ASSIGNMENT: Repeat the listing below exactly as given.

INFORMATION SHOWN:
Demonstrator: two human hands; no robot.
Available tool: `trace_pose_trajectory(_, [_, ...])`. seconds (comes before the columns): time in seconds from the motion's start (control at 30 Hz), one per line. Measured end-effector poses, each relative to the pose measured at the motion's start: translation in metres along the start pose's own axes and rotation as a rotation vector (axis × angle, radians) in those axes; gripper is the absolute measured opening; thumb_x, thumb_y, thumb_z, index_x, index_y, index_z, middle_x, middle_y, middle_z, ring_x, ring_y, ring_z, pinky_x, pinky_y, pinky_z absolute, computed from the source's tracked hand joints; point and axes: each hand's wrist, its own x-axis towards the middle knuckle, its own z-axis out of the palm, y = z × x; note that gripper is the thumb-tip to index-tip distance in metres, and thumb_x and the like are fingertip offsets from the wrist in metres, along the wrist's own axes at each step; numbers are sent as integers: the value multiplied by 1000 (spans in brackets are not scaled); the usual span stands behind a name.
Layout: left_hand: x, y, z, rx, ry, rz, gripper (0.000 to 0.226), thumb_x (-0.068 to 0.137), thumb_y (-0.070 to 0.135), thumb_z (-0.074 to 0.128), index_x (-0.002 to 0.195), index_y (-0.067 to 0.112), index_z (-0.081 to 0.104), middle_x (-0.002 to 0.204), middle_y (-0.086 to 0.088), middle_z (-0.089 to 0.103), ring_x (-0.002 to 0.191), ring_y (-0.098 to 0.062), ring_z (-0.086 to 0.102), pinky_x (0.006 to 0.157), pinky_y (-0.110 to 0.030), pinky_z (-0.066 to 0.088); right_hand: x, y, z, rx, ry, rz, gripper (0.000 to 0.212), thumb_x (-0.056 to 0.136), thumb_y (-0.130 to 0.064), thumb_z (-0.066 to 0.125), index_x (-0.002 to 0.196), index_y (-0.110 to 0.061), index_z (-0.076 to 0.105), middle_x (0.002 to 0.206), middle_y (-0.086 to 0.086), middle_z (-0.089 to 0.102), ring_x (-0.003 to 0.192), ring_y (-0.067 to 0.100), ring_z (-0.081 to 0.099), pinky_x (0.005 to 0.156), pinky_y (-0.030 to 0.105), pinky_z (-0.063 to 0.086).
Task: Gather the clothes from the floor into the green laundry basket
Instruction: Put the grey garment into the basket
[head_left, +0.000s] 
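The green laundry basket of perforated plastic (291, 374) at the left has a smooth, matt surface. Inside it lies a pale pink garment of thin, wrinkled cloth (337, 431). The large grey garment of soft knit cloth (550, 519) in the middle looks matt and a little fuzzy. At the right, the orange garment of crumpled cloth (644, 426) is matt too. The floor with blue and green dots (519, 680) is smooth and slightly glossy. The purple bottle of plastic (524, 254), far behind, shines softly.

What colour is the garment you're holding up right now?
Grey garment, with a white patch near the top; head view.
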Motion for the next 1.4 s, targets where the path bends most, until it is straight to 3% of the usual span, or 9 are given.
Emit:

EXPECTED OUTPUT:
Demonstrator: two human hands; no robot.
Available tool: `trace_pose_trajectory(_, [_, ...])`. seconds (comes before the columns): time in seconds from the motion's start (control at 30 Hz), one per line. Measured end-effector poses, each relative to the pose measured at the motion's start: translation in metres along the start pose's own axes and rotation as a rotation vector (axis × angle, radians) in those axes; gripper is the absolute measured opening; thumb_x, thumb_y, thumb_z, index_x, index_y, index_z, middle_x, middle_y, middle_z, ring_x, ring_y, ring_z, pinky_x, pinky_y, pinky_z absolute, computed from the source's tracked hand joints; point and axes: each hand's wrist, its own x-axis towards the middle knuckle, its own z-axis out of the palm, y = z × x; note that gripper is the thumb-tip to index-tip distance in metres, and thumb_x and the like are fingertip offsets from the wrist in metres, along the wrist's own axes at each step; numbers are sent as integers: the value multiplied by 1000 (spans in brackets are not scaled); the usual span stands behind a name.
Layout: left_hand: x, y, z, rx, ry, rz, gripper (0.000 to 0.226), thumb_x (-0.068 to 0.137), thumb_y (-0.070 to 0.135), thumb_z (-0.074 to 0.128), index_x (-0.002 to 0.195), index_y (-0.067 to 0.112), index_z (-0.081 to 0.104), middle_x (-0.002 to 0.204), middle_y (-0.086 to 0.088), middle_z (-0.089 to 0.103), ring_x (-0.002 to 0.191), ring_y (-0.098 to 0.062), ring_z (-0.086 to 0.102), pinky_x (0.006 to 0.157), pinky_y (-0.110 to 0.030), pinky_z (-0.066 to 0.088); right_hand: x, y, z, rx, ry, rz, gripper (0.000 to 0.212), thumb_x (-0.056 to 0.136), thumb_y (-0.130 to 0.064), thumb_z (-0.066 to 0.125), index_x (-0.002 to 0.196), index_y (-0.110 to 0.061), index_z (-0.076 to 0.105), middle_x (0.002 to 0.206), middle_y (-0.086 to 0.086), middle_z (-0.089 to 0.102), ring_x (-0.003 to 0.192), ring_y (-0.067 to 0.100), ring_z (-0.081 to 0.099), pinky_x (0.005 to 0.156), pinky_y (-0.030 to 0.105), pinky_z (-0.063 to 0.086).
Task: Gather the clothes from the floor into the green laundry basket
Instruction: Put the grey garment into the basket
[head_left, +0.000s] 
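The green laundry basket of perforated plastic (291, 374) at the left has a smooth, matt surface. Inside it lies a pale pink garment of thin, wrinkled cloth (337, 431). The large grey garment of soft knit cloth (550, 519) in the middle looks matt and a little fuzzy. At the right, the orange garment of crumpled cloth (644, 426) is matt too. The floor with blue and green dots (519, 680) is smooth and slightly glossy. The purple bottle of plastic (524, 254), far behind, shines softly.

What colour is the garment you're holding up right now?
Grey garment, with a white patch near the top; head view.
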Motion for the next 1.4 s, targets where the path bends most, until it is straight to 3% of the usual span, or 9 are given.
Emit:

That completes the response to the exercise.